AppleScript: How to extract section from string (based on defined characters)?

Running the following AppleScript code in AppleScript Editor:

set theText to "I ate an apple at 11:54 pm without the skin."
set theTime to do shell script "awk -F ' at | am | pm ' '{print $2}'<<<" & quoted form of theText
log "The time was: " & theTime

set theText to "I ate two navel oranges at 6:30 am with a glass of water."
set theTime to do shell script "awk -F ' at | am | pm ' '{print $2}'<<<" & quoted form of theText
log "The time was: " & theTime

Produces the following output in the AppleScript Editor's Event Log:

tell current application
    do shell script "awk -F ' at | am | pm ' '{print $2}'<<<'I ate an apple at 11:54 pm without the skin.'"
        --> "11:54"
    (*The time was: 11:54*)
    do shell script "awk -F ' at | am | pm ' '{print $2}'<<<'I ate two navel oranges at 6:30 am with a glass of water.'"
        --> "6:30"
    (*The time was: 6:30*)
end tell

In the above examples I've defined the field separators (delimiters) in awk using the -F option as ' at | am | pm ' which equates to " at ", " am " and " pm " and it prints '{print $2}' what's between the field separators.

Note: The use of the log command is not necessary to the coding for the answer and is being used just to show what the value of theTime contains for the Event Log output aside from what's shown after -->, which is the result as normally shown in the Event Log.


Update: I wrote my original answer based on a literal interpretation in that when said, "So, I would like the opening text item delimiter to be at_ and the closing text item delimiter to be either _pm or _am", what was wanted was to literally use those as the delimiters. However, since a different solution using pure AppleScript code, in a separate answer, was presented, let me present a one-line AppleScript code solution that does the same thing the 8 lines of pure AppleScript code does and by focusing on the colon, but as as part of a RegEx representation of the time in hours and minutes.

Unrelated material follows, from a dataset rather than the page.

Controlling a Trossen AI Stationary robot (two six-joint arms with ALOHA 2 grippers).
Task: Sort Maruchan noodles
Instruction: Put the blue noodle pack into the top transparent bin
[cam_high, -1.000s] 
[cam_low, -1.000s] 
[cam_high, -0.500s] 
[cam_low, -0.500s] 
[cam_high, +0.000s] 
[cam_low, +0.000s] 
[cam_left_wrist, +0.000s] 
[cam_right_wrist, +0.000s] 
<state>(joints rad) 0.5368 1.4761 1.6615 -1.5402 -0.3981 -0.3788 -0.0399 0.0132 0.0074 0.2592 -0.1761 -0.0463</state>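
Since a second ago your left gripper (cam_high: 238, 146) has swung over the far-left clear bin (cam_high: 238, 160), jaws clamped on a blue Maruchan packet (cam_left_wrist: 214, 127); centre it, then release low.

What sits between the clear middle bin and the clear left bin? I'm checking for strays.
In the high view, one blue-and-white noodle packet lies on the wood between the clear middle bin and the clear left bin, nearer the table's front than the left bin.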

set theTime to do shell script "awk 'match($0,/[0-9]{1,2}:[0-5][0-9]/) {print substr($0,RSTART,RLENGTH)}'<<<" & quoted form of theText

Running the following AppleScript code in AppleScript Editor:

set theText to "I ate an apple at 11:54 pm without the skin."
set theTime to do shell script "awk 'match($0,/[0-9]{1,2}:[0-5][0-9]/) {print substr($0,RSTART,RLENGTH)}'<<<" & quoted form of theText

set theText to "I ate two navel oranges at 6:30 am with a glass of water."
set theTime to do shell script "awk 'match($0,/[0-9]{1,2}:[0-5][0-9]/) {print substr($0,RSTART,RLENGTH)}'<<<" & quoted form of theText

Produces the following output in the AppleScript Editor's Event Log:

tell current application
    do shell script "awk 'match($0,/[0-9]{1,2}:[0-5][0-9]/) {print substr($0,RSTART,RLENGTH)}'<<<'I ate an apple at 11:54 pm without the skin.'"
            --> "11:54"
    do shell script "awk 'match($0,/[0-9]{1,2}:[0-5][0-9]/) {print substr($0,RSTART,RLENGTH)}'<<<'I ate two navel oranges at 6:30 am with a glass of water.'"
            --> "6:30"
end tell

As you can see, whether or not there are one to two numbers preceding the colon the RegEx matches and the awk program returns the desired match, of which being the time.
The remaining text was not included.